BRIEF:
Each entry must be restated word for word, with nothing omitted.

▽

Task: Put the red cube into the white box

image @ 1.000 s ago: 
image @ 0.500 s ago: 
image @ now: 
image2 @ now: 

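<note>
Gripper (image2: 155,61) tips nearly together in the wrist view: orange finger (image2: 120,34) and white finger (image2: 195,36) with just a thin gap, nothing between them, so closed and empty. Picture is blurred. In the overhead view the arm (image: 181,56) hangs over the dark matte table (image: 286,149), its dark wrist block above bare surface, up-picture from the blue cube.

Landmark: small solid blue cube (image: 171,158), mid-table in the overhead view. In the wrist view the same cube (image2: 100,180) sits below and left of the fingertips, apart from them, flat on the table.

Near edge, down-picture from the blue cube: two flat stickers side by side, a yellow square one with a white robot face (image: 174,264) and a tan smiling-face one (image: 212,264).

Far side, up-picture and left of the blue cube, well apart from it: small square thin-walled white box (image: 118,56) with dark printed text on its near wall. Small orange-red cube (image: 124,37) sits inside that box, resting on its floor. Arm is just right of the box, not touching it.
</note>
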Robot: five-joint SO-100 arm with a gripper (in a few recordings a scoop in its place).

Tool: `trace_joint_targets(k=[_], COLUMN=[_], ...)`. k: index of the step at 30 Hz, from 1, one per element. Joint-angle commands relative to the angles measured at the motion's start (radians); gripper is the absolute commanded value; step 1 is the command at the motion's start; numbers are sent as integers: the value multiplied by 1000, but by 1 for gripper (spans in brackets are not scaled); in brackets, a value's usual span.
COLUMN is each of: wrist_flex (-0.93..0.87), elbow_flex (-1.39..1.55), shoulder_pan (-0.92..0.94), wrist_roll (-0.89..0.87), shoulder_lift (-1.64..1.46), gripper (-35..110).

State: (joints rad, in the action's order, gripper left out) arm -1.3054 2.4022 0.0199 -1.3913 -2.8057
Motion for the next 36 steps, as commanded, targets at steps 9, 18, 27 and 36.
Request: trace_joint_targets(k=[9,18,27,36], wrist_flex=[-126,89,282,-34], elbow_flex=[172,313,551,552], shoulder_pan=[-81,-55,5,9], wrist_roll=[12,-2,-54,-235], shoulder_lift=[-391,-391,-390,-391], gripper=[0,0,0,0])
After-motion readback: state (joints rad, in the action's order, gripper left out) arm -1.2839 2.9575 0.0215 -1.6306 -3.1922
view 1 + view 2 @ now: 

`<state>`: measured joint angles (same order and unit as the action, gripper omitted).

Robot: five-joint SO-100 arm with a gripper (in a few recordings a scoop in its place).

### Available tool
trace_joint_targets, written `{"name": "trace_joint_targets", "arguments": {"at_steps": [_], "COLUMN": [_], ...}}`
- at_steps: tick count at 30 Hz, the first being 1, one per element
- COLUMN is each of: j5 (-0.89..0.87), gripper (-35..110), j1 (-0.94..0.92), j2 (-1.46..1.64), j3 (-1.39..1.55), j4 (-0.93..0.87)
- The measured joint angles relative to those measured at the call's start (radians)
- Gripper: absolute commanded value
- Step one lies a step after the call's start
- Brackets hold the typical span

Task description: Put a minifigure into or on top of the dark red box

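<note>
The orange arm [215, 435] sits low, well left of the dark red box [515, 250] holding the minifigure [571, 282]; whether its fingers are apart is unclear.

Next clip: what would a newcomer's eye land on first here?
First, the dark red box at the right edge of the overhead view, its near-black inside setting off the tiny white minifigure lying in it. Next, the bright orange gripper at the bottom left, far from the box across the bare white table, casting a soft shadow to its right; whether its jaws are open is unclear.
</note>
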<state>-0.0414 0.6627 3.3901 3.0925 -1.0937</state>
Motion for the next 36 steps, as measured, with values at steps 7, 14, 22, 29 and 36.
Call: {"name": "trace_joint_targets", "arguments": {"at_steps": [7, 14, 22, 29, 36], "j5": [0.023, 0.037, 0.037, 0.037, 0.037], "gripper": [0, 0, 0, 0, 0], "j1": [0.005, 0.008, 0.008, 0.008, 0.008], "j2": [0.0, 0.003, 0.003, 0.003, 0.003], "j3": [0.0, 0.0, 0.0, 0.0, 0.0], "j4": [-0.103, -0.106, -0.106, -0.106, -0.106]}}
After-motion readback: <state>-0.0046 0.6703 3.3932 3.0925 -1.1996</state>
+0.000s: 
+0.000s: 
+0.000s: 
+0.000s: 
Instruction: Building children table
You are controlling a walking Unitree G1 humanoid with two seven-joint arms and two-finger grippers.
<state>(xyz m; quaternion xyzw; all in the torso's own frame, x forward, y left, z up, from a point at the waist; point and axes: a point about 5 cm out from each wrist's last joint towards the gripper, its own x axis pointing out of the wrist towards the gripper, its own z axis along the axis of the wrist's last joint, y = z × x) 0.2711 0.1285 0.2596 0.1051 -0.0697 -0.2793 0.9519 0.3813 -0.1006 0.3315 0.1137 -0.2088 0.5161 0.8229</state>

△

OUTPUT OF THE TASK:
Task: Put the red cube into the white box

image @ 1.000 s ago: 
image @ 0.500 s ago: 
image @ now: 
image2 @ now: 

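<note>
Gripper (image2: 155,61) tips nearly together in the wrist view: orange finger (image2: 120,34) and white finger (image2: 195,36) with just a thin gap, nothing between them, so closed and empty. Picture is blurred. In the overhead view the arm (image: 181,56) hangs over the dark matte table (image: 286,149), its dark wrist block above bare surface, up-picture from the blue cube.

Landmark: small solid blue cube (image: 171,158), mid-table in the overhead view. In the wrist view the same cube (image2: 100,180) sits below and left of the fingertips, apart from them, flat on the table.

Near edge, down-picture from the blue cube: two flat stickers side by side, a yellow square one with a white robot face (image: 174,264) and a tan smiling-face one (image: 212,264).

Far side, up-picture and left of the blue cube, well apart from it: small square thin-walled white box (image: 118,56) with dark printed text on its near wall. Small orange-red cube (image: 124,37) sits inside that box, resting on its floor. Arm is just right of the box, not touching it.
</note>
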Robot: five-joint SO-100 arm with a gripper (in a few recordings a scoop in its place).

Tool: `trace_joint_targets(k=[_], COLUMN=[_], ...)`. k: index of the step at 30 Hz, from 1, one per element. Joint-angle commands relative to the angles measured at the motion's start (radians); gripper is the absolute commanded value; step 1 is the command at the motion's start; numbers are sent as integers: the value multiplied by 1000, but by 1 for gripper (spans in brackets are not scaled); in brackets, a value's usual span.
COLUMN is each of: wrist_flex (-0.93..0.87), elbow_flex (-1.39..1.55), shoulder_pan (-0.92..0.94), wrist_roll (-0.89..0.87), shoulder_lift (-1.64..1.46), gripper (-35..110).

State: (joints rad, in the action's order, gripper left out) arm -1.3054 2.4022 0.0199 -1.3913 -2.8057
Motion for the next 36 steps, as commanded, targets at steps 9, 18, 27 and 36.
Request: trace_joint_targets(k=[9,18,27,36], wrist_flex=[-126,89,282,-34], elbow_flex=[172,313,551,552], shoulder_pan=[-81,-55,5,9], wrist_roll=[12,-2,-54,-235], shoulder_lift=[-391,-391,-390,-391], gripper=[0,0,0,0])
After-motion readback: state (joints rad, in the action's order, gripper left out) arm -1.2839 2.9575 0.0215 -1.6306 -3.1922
view 1 + view 2 @ now: 

`<state>`: measured joint angles (same order and unit as the action, gripper omitted).

Robot: five-joint SO-100 arm with a gripper (in a few recordings a scoop in its place).

### Available tool
trace_joint_targets, written `{"name": "trace_joint_targets", "arguments": {"at_steps": [_], "COLUMN": [_], ...}}`
- at_steps: tick count at 30 Hz, the first being 1, one per element
- COLUMN is each of: j5 (-0.89..0.87), gripper (-35..110), j1 (-0.94..0.92), j2 (-1.46..1.64), j3 (-1.39..1.55), j4 (-0.93..0.87)
- The measured joint angles relative to those measured at the call's start (radians)
- Gripper: absolute commanded value
- Step one lies a step after the call's start
- Brackets hold the typical span

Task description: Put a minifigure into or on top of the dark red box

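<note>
The orange arm [215, 435] sits low, well left of the dark red box [515, 250] holding the minifigure [571, 282]; whether its fingers are apart is unclear.

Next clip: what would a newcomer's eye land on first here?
First, the dark red box at the right edge of the overhead view, its near-black inside setting off the tiny white minifigure lying in it. Next, the bright orange gripper at the bottom left, far from the box across the bare white table, casting a soft shadow to its right; whether its jaws are open is unclear.
</note>
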<state>-0.0414 0.6627 3.3901 3.0925 -1.0937</state>
Motion for the next 36 steps, as measured, with values at steps 7, 14, 22, 29 and 36.
Call: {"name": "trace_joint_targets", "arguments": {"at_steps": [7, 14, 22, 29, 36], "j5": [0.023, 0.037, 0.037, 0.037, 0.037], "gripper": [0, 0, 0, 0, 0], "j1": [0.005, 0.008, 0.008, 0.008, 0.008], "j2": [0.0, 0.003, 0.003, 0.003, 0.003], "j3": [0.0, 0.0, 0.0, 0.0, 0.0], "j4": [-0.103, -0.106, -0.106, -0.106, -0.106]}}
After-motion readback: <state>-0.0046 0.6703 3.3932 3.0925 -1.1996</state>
+0.000s: 
+0.000s: 
+0.000s: 
+0.000s: 
Instruction: Building children table
You are controlling a walking Unitree G1 humanoid with two seven-joint arms and two-finger grippers.
<state>(xyz m; quaternion xyzw; all in the torso's own frame, x forward, y left, z up, from a point at the waist; point and axes: a point about 5 cm out from each wrist's last joint towards the gripper, its own x axis pointing out of the wrist towards the gripper, its own z axis along the axis of the wrist's last joint, y = z × x) 0.2711 0.1285 0.2596 0.1051 -0.0697 -0.2793 0.9519 0.3813 -0.1006 0.3315 0.1137 -0.2088 0.5161 0.8229</state>

Output is complete for this exercise.